Voikko
Main class of the library.
Table of Contents
- __construct() : mixed
- Initialises the library for use in the specified language, adding an extra directory to the standard dictionary search path.
- __destruct() : mixed
- analyzeWord() : array<int, Analysis>
- Analyzes the morphology of given word.
- dictionaries() : array<int, Dictionary>
- Get a list of available dictionaries.
- grammarErrors() : array<int, GrammarError>
- Check grammar errors in a paragraph or sentence.
- hyphenate() : string
- Hyphenates the given word.
- hyphenationPattern() : string
- Return hyphenation pattern for the given word.
- sentences() : array<int, Sentence>
- Split the given text into sentences.
- setAcceptAllUppercase() : void
- Accept words even when all of the letters are in uppercase.
- setAcceptBulletedListsInGc() : void
- Accept paragraphs if they would be valid within bulleted lists (grammar checking only)
- setAcceptExtraHyphens() : void
- Allow some extra hyphens in words (spell checking only)
- setAcceptFirstUppercase() : void
- Accept words even when the first letter is in uppercase (start of sentence etc.)
- setAcceptMissingHyphens() : void
- Accept missing hyphens at the start and end of the word (spell checking only)
- setAcceptTitlesInGc() : void
- Accept incomplete sentences that could occur in titles or headings (grammar checking only)
- setAcceptUnfinishedParagraphsInGc() : void
- Accept incomplete sentences at the end of the paragraph (grammar checking only)
- setHyphenateUnknownWords() : void
- Hyphenate unknown words (hyphenation only)
- setIgnoreDot() : void
- Ignore dot at the end of the word (needed for use in some word processors).
- setIgnoreNonwords() : void
- Ignore non-words such as URLs and email addresses (spell checking only)
- setIgnoreNumbers() : void
- Ignore words containing numbers (spell checking only)
- setIgnoreUppercase() : void
- Accept words that are written completely in uppercase letters without checking them at all.
- setMinHyphenatedWordLength() : void
- Set the minimum length for words that may be hyphenated.
- setNoUglyHyphenation() : void
- Do not insert hyphenation positions that are considered to be ugly but correct
- setOcrSuggestions() : void
- Use suggestions optimized for optical character recognition software.
- setSpellerCacheSize() : void
- Set the size of the spell checker cache.
- spell() : bool
- Checks the spelling of the given word.
- suggest() : array<int, string>
- Finds suggested correct spellings for the given word.

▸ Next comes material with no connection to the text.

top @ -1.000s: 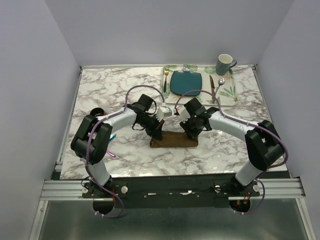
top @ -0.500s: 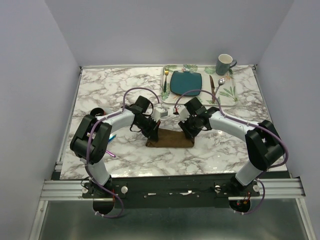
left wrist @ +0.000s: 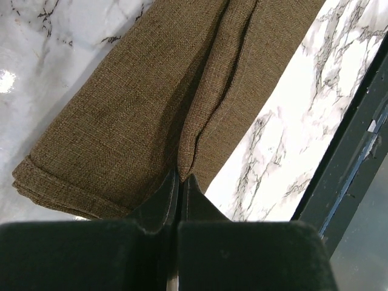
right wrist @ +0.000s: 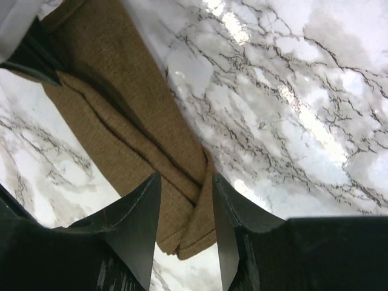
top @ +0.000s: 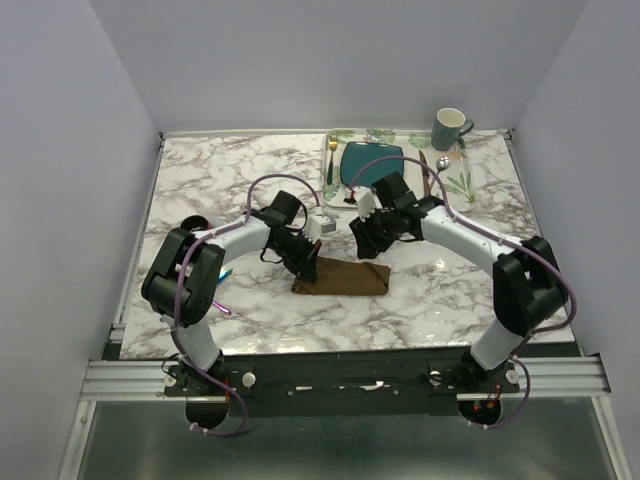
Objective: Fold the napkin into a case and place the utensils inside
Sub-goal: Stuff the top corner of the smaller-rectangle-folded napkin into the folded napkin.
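Observation:
The brown napkin (top: pixel 345 278) lies on the marble table folded into a long narrow strip. My left gripper (top: pixel 308 268) sits at its left end, and in the left wrist view it (left wrist: pixel 180 179) is shut on a raised ridge of the napkin (left wrist: pixel 151 103). Above the strip's right end hangs my right gripper (top: pixel 366 245). In the right wrist view this gripper (right wrist: pixel 185 177) is open, clear of the napkin (right wrist: pixel 121 103) below. Slim pink-and-blue shiny utensils (top: pixel 224 300) peek out beside the left arm's elbow, mostly hidden.
At the back right, a leaf-printed placemat (top: pixel 455 185) carries a teal plate (top: pixel 360 160), a gold fork (top: pixel 331 158), a dark knife and a spoon (top: pixel 441 165). A grey mug (top: pixel 450 128) stands at its far corner. The right arm reaches across the plate's near edge.
My right gripper has opened, let go of the napkin's right end and lifted back toward the plate. The left gripper stayed shut and drew the strip slightly left.

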`<state>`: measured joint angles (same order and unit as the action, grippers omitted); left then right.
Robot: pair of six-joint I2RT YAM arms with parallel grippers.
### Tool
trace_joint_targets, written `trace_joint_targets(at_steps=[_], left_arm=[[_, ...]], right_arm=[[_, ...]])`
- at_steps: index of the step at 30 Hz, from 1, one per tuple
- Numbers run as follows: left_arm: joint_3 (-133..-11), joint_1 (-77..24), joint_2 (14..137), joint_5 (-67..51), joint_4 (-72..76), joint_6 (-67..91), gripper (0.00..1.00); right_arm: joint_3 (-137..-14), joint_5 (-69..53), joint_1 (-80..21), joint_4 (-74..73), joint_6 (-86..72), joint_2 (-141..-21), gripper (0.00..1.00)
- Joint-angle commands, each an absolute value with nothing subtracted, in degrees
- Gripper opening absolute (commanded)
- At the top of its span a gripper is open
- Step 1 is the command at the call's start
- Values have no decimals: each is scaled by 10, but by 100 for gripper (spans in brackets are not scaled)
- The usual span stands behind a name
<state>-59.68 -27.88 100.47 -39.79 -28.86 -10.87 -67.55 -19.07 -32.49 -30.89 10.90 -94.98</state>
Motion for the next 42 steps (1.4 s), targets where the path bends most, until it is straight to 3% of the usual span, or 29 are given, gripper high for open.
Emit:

- tokens() : array<int, Token>
- Split the given text into tokens.
Methods
__construct()
Initialises the library for use in the specified language, adding an extra directory to the standard dictionary search path.
public
__construct([string $languageCode = 'fi' ][, string $dictionaryPath = null ][, string $libraryPath = "libvoikko.so.1" ]) : mixed
Parameters
- $languageCode : string = 'fi'
-
BCP 47 language tag for the language to be used. Private use subtags can be used to specify the dictionary variant.
- $dictionaryPath : string = null
-
Path to a directory from which dictionary files should be searched first before looking into the standard dictionary locations. If null, no additional search path will be used.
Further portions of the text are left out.